What is required =
Scan the entries that follow and copy out every line containing "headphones".

Exercise data =
****
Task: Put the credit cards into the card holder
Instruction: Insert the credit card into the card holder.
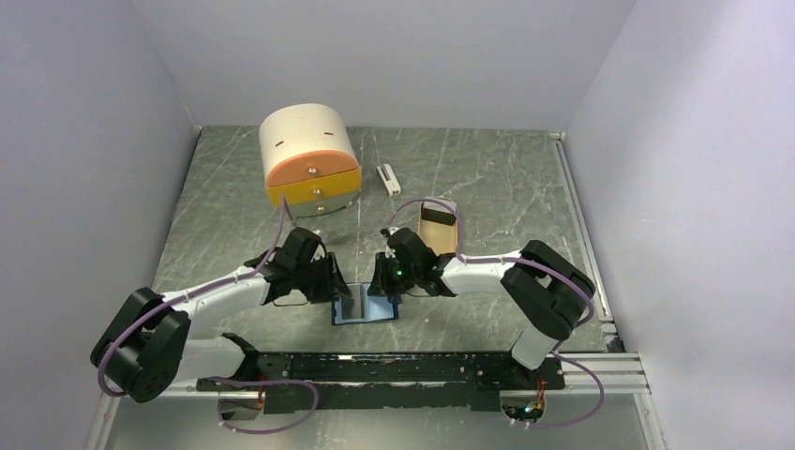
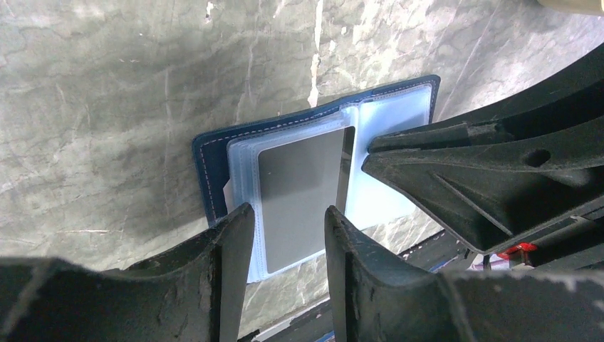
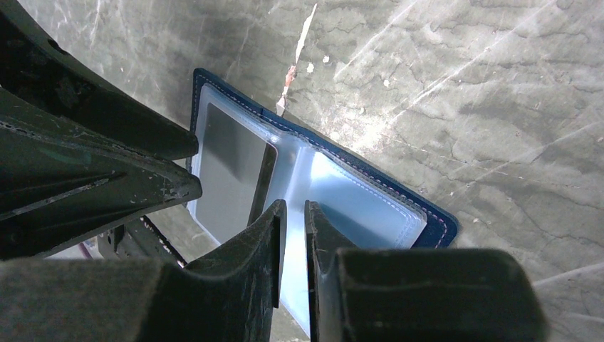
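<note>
Card holder [image 2: 208, 167]: open flat on the marble table [image 1: 487, 187], between both grippers.
Credit card [image 2: 299, 192]: grey, inside a clear sleeve on the holder's left half.
Left gripper [image 2: 288, 214]: fingers apart above the card, gripping nothing.
Right gripper [image 3: 292, 208]: nearly closed, tips at the fold; cannot tell if it pinches a sleeve.
Beyond: tan tin [image 1: 438, 225], drawer box [image 1: 309, 159].
</note>
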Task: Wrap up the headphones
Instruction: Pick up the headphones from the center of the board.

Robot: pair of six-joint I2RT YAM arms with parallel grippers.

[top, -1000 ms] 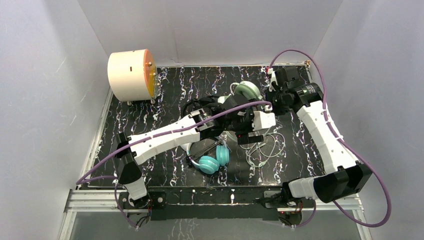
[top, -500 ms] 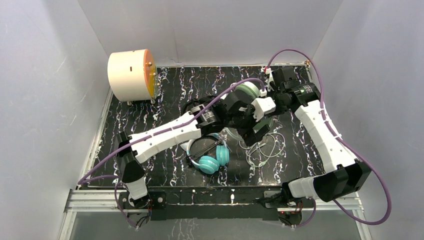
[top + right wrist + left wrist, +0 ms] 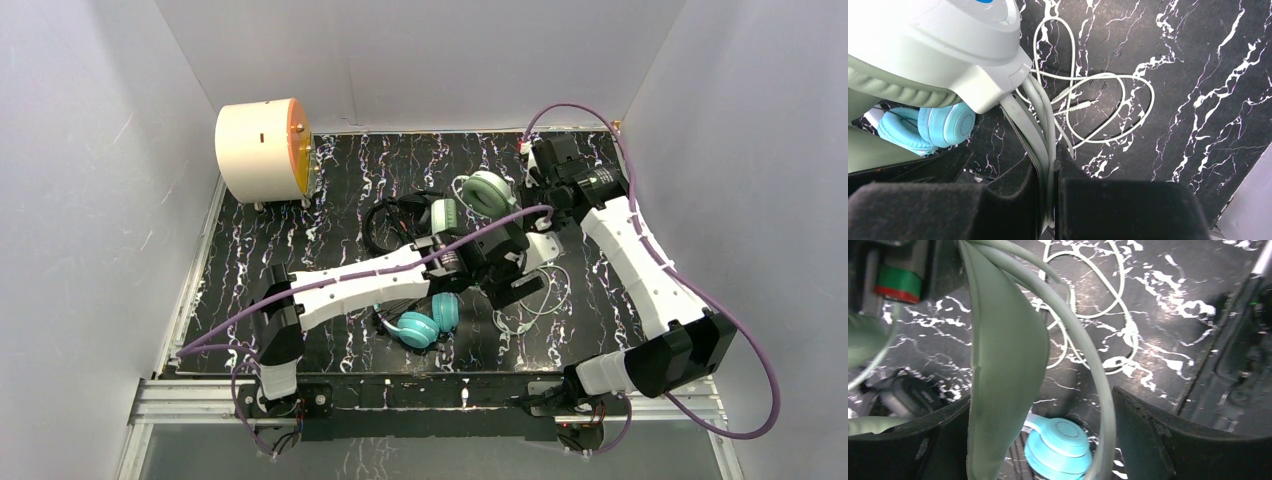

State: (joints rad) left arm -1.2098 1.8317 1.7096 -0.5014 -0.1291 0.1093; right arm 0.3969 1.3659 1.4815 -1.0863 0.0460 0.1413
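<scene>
Although raised by its band, not yet wrapped: pale sage-green headset [image 3: 487, 190], with light cable [image 3: 1083, 105] sprawling in loose loops on the surface [image 3: 330, 180] and plug end lying free. Cannot tell cord state on the teal headset [image 3: 425, 322] or the black headset [image 3: 392, 215]. Judge the task as early, with winding of the sage cable not yet begun and probably all three headsets left to do.

Right end effector [image 3: 1048, 210]: closed to a narrow gap on the sage band, pinching band and cable run together. Left end effector [image 3: 1033, 440]: spread wide, holding nothing, straddling the same band without visible contact.

Positions in the top view, taken from the left end effector:
- Sage earcups at 12 o'clock, near.
- Right end effector at 1 o'clock, beside the earcups.
- Cable loops at 4 o'clock, just beside.
- Teal headset at 8 o'clock, on the surface.
- Black headset at 10 o'clock, on the surface.
</scene>
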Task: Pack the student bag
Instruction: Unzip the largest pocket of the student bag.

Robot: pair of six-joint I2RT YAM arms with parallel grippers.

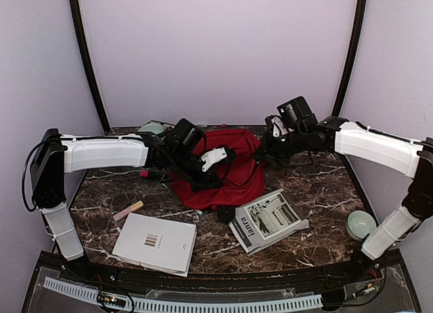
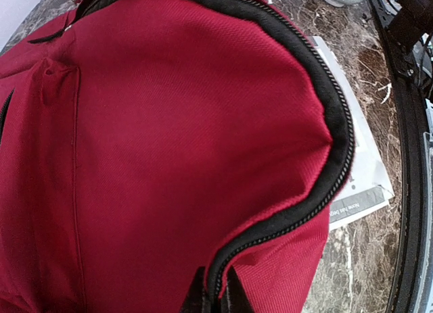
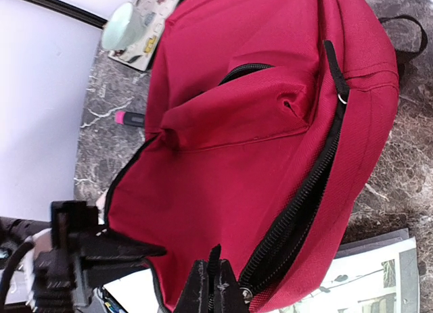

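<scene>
The student bag is a soft red backpack lying in the middle of the table with its main zipper open. In the left wrist view my left gripper is shut on the black zipper edge of the bag at its near left side, seen from above at left gripper. My right gripper is shut on a black zipper pull of the bag, at the bag's far right corner, right gripper. The opening gapes between the two grips; its inside is hidden.
A white notebook and a grey magazine lie in front of the bag. A pink and yellow marker lies left of it. One teal bowl stands at the right edge, another teal bowl behind the left arm.
</scene>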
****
Answer to this exercise =
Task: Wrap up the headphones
Instruction: Pick up the headphones from the center of the board.

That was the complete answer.